→ **EXERCISE DESCRIPTION**
Below is a set of entries; give all of them again exactly.

Items from a dataset
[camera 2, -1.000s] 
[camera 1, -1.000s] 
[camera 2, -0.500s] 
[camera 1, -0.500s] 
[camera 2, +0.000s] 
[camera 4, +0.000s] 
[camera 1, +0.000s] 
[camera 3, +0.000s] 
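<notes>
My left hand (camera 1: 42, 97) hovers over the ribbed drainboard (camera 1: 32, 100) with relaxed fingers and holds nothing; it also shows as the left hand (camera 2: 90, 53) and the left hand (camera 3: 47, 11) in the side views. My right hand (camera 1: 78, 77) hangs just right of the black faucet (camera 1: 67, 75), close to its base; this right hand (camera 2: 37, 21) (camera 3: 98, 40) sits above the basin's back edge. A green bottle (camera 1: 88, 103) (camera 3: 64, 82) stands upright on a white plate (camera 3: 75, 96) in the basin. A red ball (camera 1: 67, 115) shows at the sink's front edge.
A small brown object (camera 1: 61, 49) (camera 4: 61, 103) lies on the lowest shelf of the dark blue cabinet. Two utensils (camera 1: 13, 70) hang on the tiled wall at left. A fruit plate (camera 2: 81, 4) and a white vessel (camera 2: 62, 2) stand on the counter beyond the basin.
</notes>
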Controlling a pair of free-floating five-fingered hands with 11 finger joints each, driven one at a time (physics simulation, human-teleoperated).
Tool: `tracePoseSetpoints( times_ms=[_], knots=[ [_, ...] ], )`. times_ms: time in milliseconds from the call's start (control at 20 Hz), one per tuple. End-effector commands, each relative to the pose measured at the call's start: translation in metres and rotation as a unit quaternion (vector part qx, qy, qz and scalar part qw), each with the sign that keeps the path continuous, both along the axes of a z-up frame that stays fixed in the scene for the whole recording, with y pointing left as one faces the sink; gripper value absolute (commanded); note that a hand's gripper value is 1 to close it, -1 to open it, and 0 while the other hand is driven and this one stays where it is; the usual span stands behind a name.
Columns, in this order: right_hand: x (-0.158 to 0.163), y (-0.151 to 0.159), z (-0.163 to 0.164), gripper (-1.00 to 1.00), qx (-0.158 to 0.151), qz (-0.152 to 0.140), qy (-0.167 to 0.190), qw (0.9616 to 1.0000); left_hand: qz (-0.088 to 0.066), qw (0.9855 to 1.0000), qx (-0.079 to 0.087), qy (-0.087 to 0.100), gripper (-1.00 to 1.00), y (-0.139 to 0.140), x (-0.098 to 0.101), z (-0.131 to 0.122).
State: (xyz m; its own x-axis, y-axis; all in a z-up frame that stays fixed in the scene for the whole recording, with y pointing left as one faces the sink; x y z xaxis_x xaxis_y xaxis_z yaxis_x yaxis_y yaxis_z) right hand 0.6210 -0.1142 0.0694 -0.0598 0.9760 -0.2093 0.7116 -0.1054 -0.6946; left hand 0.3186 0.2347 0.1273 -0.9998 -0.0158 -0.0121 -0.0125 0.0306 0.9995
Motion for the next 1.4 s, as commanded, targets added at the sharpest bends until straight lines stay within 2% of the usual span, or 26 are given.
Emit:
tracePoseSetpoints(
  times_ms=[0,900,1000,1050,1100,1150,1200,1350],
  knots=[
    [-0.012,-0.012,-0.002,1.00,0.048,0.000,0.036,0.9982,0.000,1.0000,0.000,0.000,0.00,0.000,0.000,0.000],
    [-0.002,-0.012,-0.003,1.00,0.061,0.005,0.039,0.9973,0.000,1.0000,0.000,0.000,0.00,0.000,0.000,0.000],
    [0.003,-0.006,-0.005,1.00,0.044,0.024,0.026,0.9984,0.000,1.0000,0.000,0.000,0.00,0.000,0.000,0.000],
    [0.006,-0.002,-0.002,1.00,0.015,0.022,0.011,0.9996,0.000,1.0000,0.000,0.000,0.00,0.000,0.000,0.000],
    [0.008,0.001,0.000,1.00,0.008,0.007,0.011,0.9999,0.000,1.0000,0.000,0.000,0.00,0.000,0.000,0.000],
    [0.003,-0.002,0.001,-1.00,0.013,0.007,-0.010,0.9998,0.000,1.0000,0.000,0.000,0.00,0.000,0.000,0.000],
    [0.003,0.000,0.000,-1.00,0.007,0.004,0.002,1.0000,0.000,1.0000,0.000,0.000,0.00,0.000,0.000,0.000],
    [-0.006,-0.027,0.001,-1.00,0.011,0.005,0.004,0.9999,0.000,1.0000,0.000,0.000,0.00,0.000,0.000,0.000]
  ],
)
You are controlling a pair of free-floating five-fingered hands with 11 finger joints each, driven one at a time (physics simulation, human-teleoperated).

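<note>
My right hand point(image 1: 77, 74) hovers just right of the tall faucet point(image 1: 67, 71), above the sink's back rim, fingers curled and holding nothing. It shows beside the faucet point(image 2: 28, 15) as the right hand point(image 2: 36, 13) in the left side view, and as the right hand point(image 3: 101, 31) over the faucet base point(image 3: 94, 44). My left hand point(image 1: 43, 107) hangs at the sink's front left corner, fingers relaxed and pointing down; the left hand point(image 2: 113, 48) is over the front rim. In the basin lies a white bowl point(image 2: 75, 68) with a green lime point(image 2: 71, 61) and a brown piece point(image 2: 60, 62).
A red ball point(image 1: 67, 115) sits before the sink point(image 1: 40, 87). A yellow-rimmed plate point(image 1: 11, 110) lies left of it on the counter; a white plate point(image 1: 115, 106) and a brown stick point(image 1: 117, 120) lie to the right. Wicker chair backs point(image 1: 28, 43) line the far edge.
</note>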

→ **EXERCISE SOLUTION**
[camera 2, -1.000s] 
[camera 1, -1.000s] 
[camera 2, -0.500s] 
[camera 1, -0.500s] 
[camera 2, +0.000s] 
[camera 4, +0.000s] 
[camera 1, +0.000s] 
[camera 3, +0.000s] 
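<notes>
My left hand (camera 1: 42, 97) hovers over the ribbed drainboard (camera 1: 32, 100) with relaxed fingers and holds nothing; it also shows as the left hand (camera 2: 90, 53) and the left hand (camera 3: 47, 11) in the side views. My right hand (camera 1: 78, 77) hangs just right of the black faucet (camera 1: 67, 75), close to its base; this right hand (camera 2: 37, 21) (camera 3: 98, 40) sits above the basin's back edge. A green bottle (camera 1: 88, 103) (camera 3: 64, 82) stands upright on a white plate (camera 3: 75, 96) in the basin. A red ball (camera 1: 67, 115) shows at the sink's front edge.
A small brown object (camera 1: 61, 49) (camera 4: 61, 103) lies on the lowest shelf of the dark blue cabinet. Two utensils (camera 1: 13, 70) hang on the tiled wall at left. A fruit plate (camera 2: 81, 4) and a white vessel (camera 2: 62, 2) stand on the counter beyond the basin.
</notes>
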Controlling a pair of free-floating five-fingered hands with 11 finger joints each, driven one at a time (physics simulation, human-teleoperated).
Tool: `tracePoseSetpoints( times_ms=[_], knots=[ [_, ...] ], )`. times_ms: time in milliseconds from the call's start (control at 20 Hz), one per tuple. End-effector commands, each relative to the pose measured at the call's start: translation in metres and rotation as a unit quaternion (vector part qx, qy, qz and scalar part qw), each with the sign that keeps the path continuous, both along the axes of a z-up frame that stays fixed in the scene for the whole recording, with y pointing left as one faces the sink; gripper value absolute (commanded); note that a hand's gripper value is 1 to close it, -1 to open it, and 0 while the other hand is driven and this one stays where it is; the usual span stands behind a name.
Columns, in this order: right_hand: x (-0.158 to 0.163), y (-0.151 to 0.159), z (-0.163 to 0.164), gripper (-1.00 to 1.00), qx (-0.158 to 0.151), qz (-0.152 to 0.140), qy (-0.167 to 0.190), qw (0.9616 to 1.0000); left_hand: qz (-0.088 to 0.066), qw (0.9855 to 1.0000), qx (-0.079 to 0.087), qy (-0.087 to 0.100), gripper (-1.00 to 1.00), y (-0.139 to 0.140), x (-0.098 to 0.101), z (-0.131 to 0.122).
State: (xyz m; its own x-axis, y-axis; all in a z-up frame that stays fixed in the scene for the whole recording, with y pointing left as one faces the sink; x y z xaxis_x xaxis_y xaxis_z yaxis_x yaxis_y yaxis_z) right hand 0.6210 -0.1142 0.0694 -0.0598 0.9760 -0.2093 0.7116 -0.1054 -0.6946; left hand 0.3186 0.2347 0.1273 -0.9998 -0.0158 -0.0121 -0.0125 0.0306 0.9995
Motion for the next 1.4 s, as commanded, targets added at the sharpest bends until straight lines stay within 2% of the usual span, or 26 are given.
Emit:
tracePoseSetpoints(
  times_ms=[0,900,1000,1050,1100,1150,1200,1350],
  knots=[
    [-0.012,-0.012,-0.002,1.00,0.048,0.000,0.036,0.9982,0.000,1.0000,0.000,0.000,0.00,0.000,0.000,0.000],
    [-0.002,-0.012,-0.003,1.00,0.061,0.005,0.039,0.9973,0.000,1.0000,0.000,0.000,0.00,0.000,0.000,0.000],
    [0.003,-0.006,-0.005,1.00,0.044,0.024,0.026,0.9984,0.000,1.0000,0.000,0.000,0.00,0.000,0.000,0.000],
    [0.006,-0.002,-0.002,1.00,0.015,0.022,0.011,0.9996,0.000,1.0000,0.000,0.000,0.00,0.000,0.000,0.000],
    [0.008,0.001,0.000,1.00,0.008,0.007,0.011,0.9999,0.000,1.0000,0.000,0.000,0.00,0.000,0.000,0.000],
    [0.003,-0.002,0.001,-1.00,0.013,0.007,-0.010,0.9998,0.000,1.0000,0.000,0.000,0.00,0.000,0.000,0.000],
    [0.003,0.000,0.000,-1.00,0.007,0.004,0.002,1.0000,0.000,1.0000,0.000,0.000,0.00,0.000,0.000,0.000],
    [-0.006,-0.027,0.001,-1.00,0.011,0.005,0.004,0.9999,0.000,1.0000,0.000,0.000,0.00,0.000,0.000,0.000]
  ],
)
You are controlling a pair of free-floating five-fingered hands with 11 finger joints each, driven one at a time (physics simulation, human-teleoperated).

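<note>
My right hand point(image 1: 77, 74) hovers just right of the tall faucet point(image 1: 67, 71), above the sink's back rim, fingers curled and holding nothing. It shows beside the faucet point(image 2: 28, 15) as the right hand point(image 2: 36, 13) in the left side view, and as the right hand point(image 3: 101, 31) over the faucet base point(image 3: 94, 44). My left hand point(image 1: 43, 107) hangs at the sink's front left corner, fingers relaxed and pointing down; the left hand point(image 2: 113, 48) is over the front rim. In the basin lies a white bowl point(image 2: 75, 68) with a green lime point(image 2: 71, 61) and a brown piece point(image 2: 60, 62).
A red ball point(image 1: 67, 115) sits before the sink point(image 1: 40, 87). A yellow-rimmed plate point(image 1: 11, 110) lies left of it on the counter; a white plate point(image 1: 115, 106) and a brown stick point(image 1: 117, 120) lie to the right. Wicker chair backs point(image 1: 28, 43) line the far edge.
</note>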

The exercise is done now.